From the entries below, output the line with "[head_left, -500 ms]" and each following line up to and including the line with "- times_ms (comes", exactly as written.

++++ Supplied entries

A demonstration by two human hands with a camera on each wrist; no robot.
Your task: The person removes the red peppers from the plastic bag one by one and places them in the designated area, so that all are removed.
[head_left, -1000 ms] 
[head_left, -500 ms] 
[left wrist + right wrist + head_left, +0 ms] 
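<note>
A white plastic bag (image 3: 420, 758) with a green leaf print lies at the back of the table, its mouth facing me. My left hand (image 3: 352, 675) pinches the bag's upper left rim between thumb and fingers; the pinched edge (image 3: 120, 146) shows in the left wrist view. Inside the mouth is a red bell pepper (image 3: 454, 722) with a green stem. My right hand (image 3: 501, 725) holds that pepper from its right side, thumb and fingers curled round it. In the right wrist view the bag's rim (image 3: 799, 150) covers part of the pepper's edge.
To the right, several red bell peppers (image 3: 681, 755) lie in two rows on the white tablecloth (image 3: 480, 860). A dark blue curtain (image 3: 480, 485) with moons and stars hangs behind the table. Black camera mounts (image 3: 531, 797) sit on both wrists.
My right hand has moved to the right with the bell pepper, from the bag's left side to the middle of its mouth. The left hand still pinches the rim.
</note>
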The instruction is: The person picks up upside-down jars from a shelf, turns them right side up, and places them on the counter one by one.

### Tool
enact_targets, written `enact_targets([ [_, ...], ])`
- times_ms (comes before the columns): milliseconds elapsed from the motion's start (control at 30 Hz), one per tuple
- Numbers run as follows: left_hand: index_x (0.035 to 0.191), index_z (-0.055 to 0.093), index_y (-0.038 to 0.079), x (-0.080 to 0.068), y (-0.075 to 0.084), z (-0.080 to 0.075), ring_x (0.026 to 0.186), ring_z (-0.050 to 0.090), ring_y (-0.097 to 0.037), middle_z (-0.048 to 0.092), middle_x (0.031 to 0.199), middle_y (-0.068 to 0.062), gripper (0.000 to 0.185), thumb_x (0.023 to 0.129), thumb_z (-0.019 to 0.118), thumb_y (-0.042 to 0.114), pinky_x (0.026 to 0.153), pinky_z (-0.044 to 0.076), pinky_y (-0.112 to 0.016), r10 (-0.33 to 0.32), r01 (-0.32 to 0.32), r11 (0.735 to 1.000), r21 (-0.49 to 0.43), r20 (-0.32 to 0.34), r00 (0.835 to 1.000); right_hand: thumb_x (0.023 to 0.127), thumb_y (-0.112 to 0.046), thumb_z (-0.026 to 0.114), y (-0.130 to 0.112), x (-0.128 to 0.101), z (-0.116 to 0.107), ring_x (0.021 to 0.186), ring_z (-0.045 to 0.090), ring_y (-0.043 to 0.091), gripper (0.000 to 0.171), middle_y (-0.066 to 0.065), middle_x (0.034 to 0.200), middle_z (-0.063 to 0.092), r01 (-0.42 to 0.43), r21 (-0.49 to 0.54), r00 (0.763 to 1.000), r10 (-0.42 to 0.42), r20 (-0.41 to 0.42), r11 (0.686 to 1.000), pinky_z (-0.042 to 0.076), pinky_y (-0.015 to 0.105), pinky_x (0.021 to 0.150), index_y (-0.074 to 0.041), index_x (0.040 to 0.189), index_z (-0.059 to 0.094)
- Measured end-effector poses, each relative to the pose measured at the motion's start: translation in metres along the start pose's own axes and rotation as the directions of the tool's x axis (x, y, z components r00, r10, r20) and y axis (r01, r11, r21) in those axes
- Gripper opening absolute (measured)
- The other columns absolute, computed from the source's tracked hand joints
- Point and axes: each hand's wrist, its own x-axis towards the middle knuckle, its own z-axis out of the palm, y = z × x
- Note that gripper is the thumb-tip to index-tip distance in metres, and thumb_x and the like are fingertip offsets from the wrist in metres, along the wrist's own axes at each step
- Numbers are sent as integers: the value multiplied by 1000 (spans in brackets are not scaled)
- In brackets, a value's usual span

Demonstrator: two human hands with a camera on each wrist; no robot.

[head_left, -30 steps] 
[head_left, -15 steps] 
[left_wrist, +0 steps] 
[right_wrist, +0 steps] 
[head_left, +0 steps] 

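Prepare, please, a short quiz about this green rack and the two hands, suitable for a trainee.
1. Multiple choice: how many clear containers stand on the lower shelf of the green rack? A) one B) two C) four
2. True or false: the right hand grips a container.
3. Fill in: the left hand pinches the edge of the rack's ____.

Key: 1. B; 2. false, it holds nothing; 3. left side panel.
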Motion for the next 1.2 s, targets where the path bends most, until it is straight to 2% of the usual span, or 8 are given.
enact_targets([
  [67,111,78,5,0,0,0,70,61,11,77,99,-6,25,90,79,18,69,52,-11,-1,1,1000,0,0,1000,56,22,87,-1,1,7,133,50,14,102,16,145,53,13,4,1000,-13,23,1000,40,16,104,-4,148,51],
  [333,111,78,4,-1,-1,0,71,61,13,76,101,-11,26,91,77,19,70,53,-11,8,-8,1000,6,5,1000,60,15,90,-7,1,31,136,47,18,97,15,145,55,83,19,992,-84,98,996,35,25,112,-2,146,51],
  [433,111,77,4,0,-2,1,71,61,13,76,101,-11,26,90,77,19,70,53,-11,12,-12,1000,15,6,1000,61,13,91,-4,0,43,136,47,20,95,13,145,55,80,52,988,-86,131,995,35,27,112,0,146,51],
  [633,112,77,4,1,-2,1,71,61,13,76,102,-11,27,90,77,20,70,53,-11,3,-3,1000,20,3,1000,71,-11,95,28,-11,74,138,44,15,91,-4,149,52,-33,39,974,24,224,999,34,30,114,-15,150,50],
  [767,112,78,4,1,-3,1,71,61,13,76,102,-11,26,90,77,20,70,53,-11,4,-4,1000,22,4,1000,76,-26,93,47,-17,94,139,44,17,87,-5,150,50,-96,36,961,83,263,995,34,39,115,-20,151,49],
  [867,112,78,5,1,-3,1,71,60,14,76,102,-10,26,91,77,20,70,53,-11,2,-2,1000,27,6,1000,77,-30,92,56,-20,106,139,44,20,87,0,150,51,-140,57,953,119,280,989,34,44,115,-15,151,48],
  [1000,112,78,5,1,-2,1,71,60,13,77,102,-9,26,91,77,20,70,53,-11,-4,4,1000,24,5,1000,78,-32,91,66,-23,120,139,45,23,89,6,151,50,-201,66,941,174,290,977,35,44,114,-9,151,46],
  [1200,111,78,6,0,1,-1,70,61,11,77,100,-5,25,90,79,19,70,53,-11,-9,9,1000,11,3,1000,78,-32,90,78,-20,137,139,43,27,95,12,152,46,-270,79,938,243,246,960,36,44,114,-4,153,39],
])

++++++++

▶ Your response:
[head_left, -500 ms] 
[left wrist + right wrist + head_left, +0 ms] 
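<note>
A white plastic bag (image 3: 420, 758) with a green leaf print lies at the back of the table, its mouth facing me. My left hand (image 3: 352, 675) pinches the bag's upper left rim between thumb and fingers; the pinched edge (image 3: 120, 146) shows in the left wrist view. Inside the mouth is a red bell pepper (image 3: 454, 722) with a green stem. My right hand (image 3: 501, 725) holds that pepper from its right side, thumb and fingers curled round it. In the right wrist view the bag's rim (image 3: 799, 150) covers part of the pepper's edge.
To the right, several red bell peppers (image 3: 681, 755) lie in two rows on the white tablecloth (image 3: 480, 860). A dark blue curtain (image 3: 480, 485) with moons and stars hangs behind the table. Black camera mounts (image 3: 531, 797) sit on both wrists.
My right hand has moved to the right with the bell pepper, from the bag's left side to the middle of its mouth. The left hand still pinches the rim.
</note>
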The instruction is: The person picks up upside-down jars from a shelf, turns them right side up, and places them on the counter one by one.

### Tool
enact_targets, written `enact_targets([ [_, ...], ])`
- times_ms (comes before the columns): milliseconds elapsed from the motion's start (control at 30 Hz), one per tuple

The exercise was answered completely.